Demand for property in Hull has risen 26% over the year closely followed by Doncaster and Bradford at 25%. Liverpool has enjoyed an increase of 9% in demand, but demand in Leeds dropped by 5%, Newcastle by 8% and Manchester by 14%.

Demand in the East Midlands sees Derby come out on top with demand up by 3% at 36%.

Birmingham has remained fairly static in its demand for property throughout the year, however as with London there has been a rise in the popularity of its surrounding areas. Coventry and Solihull both ranked higher for December demand than Birmingham although Solihull has suffered a decrease of 4% over the year as a whole.

Demand in Coventry over the year has surpassed Birmingham and risen by 4%, this has increased even further in Wolverhampton (15%) and reached an 18% increase in Walsall. But it is Shropshire that pips Walsall to the post with an overall increase in demand of 19% since February, the biggest change of Birmingham’s surrounding areas.

On the South coast Portsmouth had a 56% demand for property, only two places behind Brighton, and Southampton was close behind with 48%. However demand on the South coast has declined over the space of the year and Plymouth saw the lowest property demand percentage for December (33%) and also the biggest drop over the course of the year at 19%.

Property expert Russell Quirk founder and CEO of eMoov.co.uk said:

“Our latest data goes to show that the property market in London has cooled right down, most notably in Westminster. People are starting to sacrifice the London lifestyle and opt for areas further out to commuter zones. But who can blame them with the advancements in transport making the commute to London a darn site easier, people can reach Central London quicker than they can watch an episode of Grand Designs.

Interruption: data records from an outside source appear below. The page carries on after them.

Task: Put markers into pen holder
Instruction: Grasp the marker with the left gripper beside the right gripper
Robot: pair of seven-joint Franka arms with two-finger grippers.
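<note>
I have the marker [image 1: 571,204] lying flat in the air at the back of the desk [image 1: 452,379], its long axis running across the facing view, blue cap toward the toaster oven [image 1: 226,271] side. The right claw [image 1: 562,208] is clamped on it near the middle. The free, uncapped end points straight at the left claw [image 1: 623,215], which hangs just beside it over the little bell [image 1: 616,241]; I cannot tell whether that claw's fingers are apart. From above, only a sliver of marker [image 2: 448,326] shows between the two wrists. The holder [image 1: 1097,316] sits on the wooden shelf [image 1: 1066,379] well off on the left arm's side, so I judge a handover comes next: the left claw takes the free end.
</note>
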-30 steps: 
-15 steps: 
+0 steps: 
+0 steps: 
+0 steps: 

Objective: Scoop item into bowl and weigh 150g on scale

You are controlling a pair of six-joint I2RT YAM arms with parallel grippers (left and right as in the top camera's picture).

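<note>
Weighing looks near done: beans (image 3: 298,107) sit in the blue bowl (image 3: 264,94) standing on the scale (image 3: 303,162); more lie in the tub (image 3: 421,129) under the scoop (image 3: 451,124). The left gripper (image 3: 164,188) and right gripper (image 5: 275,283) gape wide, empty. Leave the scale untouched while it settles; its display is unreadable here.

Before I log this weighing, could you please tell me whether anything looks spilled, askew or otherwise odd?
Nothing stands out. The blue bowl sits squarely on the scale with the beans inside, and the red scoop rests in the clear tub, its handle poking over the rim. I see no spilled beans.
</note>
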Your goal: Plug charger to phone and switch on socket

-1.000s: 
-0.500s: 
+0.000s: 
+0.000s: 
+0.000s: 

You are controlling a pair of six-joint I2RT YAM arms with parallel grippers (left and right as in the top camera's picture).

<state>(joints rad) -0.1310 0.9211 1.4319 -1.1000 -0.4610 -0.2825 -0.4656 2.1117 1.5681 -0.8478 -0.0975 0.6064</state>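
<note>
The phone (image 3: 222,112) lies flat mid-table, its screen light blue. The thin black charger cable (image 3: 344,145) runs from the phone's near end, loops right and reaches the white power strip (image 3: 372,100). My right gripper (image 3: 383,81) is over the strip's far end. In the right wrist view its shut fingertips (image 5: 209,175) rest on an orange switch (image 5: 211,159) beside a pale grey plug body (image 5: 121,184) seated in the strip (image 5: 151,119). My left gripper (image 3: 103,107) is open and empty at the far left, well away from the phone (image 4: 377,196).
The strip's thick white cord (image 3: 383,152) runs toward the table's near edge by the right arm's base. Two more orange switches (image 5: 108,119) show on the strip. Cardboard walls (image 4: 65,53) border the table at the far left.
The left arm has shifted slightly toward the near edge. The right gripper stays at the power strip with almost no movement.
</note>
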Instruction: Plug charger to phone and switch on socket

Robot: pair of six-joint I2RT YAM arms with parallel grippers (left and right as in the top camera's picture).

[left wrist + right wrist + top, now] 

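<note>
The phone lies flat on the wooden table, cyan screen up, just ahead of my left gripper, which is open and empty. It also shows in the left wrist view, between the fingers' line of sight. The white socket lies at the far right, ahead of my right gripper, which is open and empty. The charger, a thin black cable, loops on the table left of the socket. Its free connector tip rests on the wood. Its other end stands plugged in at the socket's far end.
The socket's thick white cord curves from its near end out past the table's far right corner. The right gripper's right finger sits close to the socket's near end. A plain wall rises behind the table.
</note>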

"This is evident with the ripple effect that’s spreading across the surrounding areas and even to the North with a staggering number of Northern locations enjoying a rise in demand. Although demand in December alone may have been lower in comparison to the South, overall the call for property in the North is increasing far greater than down South.

"It’s also interesting to see those spots that may have declined in demand over the course of the year, but are very much growing in demand in the last month or so.

"What will be even more interesting is when the next set of data is revealed whether or not the changes in Stamp Duty Tax have made a difference and which areas have benefitted most. Our prediction is the demand for property up North will continue to increase and London will continue to drop and possibly even stagnate.”

Legal and General director Jeremy Duncombe said:

"Although homeowners in these areas might be pleased to see their homes increase in value, rapid house price growth is not a good thing.

"In London there have long been concerns about people being priced out of the housing market due to unsustainable price rises.

"If the growth trends we have seen in the capital are repeated in other parts of the country, decreasing affordability could start to become an issue across the UK."

"For a healthy housing market, prices should increase at a similar rate to inflation.

"A major factor driving prices higher is the chronic lack of supply of suitable homes.

"Building more houses helps to ensure that supply and demand are more in line with each other, keeping prices lower and therefore allowing more people to buy a home."